UNPUBLISHED
UNITED STATES COURT OF APPEALS
FOR THE FOURTH CIRCUIT
No. 08-4658
UNITED STATES OF AMERICA,
Plaintiff - Appellee,
v.
BRIAN TERRANCE COLES,
Defendant - Appellant.
Appeal from the United States District Court for the Eastern
District of Virginia, at Richmond. Robert E. Payne, Senior
District Judge. (3:03-cr-00346-REP-1)
Submitted: April 8, 2009 Decided: April 29, 2009
Before MOTZ, KING, and DUNCAN, Circuit Judges.
Affirmed by unpublished per curiam opinion.

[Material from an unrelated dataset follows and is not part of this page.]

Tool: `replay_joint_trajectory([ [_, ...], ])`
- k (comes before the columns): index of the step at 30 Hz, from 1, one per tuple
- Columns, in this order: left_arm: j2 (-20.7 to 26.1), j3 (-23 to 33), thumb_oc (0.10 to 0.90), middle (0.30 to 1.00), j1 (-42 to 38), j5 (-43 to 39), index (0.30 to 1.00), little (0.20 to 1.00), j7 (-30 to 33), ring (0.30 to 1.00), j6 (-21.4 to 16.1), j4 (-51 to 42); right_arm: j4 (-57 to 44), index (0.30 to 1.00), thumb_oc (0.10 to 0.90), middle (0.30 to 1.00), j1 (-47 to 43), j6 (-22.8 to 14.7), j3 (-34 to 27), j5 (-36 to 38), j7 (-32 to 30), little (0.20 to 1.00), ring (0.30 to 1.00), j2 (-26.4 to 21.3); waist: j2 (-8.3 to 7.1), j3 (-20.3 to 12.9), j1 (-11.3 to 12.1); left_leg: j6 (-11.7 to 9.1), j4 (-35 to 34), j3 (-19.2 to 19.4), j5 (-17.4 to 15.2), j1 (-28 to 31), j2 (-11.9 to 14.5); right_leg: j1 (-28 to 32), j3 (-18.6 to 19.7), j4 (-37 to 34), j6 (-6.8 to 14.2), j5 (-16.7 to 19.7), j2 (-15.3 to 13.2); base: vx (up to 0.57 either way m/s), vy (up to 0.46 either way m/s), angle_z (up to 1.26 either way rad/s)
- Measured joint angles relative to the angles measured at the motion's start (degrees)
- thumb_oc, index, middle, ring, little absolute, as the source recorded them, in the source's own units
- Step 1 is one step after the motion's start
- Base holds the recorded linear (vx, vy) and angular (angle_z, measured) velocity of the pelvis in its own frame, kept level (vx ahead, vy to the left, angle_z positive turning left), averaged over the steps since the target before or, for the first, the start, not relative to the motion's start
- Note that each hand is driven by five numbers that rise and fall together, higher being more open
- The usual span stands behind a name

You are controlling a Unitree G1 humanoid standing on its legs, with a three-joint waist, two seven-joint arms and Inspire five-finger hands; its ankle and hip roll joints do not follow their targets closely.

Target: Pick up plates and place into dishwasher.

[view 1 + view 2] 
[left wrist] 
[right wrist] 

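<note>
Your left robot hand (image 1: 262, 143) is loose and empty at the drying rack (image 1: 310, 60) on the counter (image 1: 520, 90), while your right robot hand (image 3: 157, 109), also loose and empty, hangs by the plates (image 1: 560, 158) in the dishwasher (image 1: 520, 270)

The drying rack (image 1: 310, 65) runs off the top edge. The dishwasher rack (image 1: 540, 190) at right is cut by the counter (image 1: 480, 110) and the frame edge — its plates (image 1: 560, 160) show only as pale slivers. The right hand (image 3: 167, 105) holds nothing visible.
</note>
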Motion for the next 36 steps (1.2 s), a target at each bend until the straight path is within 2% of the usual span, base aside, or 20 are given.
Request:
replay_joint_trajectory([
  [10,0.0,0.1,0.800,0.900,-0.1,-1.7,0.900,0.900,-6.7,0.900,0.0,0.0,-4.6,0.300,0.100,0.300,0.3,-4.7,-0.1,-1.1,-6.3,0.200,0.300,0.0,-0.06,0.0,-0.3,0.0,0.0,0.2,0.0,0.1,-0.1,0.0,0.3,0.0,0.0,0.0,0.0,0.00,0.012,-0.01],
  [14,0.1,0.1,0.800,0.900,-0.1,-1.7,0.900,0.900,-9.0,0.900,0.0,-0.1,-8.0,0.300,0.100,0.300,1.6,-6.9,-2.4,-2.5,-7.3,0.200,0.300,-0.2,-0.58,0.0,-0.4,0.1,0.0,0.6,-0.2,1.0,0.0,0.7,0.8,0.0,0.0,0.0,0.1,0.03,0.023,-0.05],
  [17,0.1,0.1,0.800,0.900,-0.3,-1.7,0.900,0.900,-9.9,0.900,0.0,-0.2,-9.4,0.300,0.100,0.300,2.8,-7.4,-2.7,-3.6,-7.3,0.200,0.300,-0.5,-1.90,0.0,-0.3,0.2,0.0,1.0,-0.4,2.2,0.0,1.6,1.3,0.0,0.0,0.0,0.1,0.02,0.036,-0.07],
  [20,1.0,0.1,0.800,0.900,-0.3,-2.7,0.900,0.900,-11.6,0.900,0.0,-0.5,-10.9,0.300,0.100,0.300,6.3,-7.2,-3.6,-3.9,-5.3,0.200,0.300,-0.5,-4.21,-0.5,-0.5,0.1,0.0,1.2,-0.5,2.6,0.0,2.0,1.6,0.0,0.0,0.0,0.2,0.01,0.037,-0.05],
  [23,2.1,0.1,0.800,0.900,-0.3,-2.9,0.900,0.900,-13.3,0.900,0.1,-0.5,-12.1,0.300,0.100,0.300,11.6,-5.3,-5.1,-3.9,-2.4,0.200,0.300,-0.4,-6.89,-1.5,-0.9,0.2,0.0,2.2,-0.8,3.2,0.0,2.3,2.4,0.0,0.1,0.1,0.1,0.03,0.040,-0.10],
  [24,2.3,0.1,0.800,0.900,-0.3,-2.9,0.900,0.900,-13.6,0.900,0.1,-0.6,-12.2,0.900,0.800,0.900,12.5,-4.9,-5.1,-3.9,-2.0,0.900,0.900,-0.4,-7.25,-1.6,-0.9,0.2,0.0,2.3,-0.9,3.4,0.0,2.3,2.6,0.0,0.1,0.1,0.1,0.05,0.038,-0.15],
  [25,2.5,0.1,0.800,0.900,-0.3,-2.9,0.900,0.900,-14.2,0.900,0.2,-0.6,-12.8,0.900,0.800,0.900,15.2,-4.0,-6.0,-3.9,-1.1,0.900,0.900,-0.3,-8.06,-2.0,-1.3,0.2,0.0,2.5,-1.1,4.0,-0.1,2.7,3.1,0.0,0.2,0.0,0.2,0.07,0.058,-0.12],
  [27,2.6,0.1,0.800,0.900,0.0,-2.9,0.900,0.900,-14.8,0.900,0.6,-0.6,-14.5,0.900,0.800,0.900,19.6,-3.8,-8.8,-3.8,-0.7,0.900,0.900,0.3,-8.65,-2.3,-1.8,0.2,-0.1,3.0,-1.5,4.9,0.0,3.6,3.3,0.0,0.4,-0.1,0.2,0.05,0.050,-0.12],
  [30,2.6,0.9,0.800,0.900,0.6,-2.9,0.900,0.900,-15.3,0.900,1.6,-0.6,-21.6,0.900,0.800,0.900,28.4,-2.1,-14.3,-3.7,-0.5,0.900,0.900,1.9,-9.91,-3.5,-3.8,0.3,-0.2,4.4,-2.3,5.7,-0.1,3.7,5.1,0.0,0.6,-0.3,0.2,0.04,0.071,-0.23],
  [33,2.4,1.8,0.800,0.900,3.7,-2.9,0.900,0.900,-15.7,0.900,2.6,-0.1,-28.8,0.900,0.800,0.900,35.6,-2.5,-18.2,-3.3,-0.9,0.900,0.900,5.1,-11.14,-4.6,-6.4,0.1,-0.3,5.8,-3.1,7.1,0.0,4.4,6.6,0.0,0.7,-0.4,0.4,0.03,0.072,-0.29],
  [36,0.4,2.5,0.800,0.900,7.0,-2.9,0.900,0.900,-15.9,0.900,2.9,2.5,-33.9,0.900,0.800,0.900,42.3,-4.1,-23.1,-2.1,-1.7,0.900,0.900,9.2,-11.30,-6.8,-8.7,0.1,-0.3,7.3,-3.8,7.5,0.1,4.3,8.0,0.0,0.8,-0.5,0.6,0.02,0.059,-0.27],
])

Michael S. Nachmanoff, Federal Public Defender, Paul G. Gill,
Assistant Federal Public Defender, Richmond, Virginia, for
Appellant. Dana J. Boente, Acting United States Attorney,
Richard D. Cooke, Assistant United States Attorney, Richmond,
Virginia, for Appellee.
Unpublished opinions are not binding precedent in this circuit.
PER CURIAM:
Brian Terrance Coles appeals the district court’s
order revoking his supervised release and sentencing him to
twenty-seven months’ imprisonment on finding that Coles
embezzled money from his employer in violation of the terms of
his supervised release. On appeal, Coles argues that the
district court erred in finding that he had embezzled money and
that his sentence is therefore plainly unreasonable. We affirm.
After considering the applicable 18 U.S.C. § 3553(a)
(2006) factors, a district court may revoke a term of supervised
release on finding by a preponderance of the evidence that the
defendant violated a condition of supervised release. 18 U.S.C.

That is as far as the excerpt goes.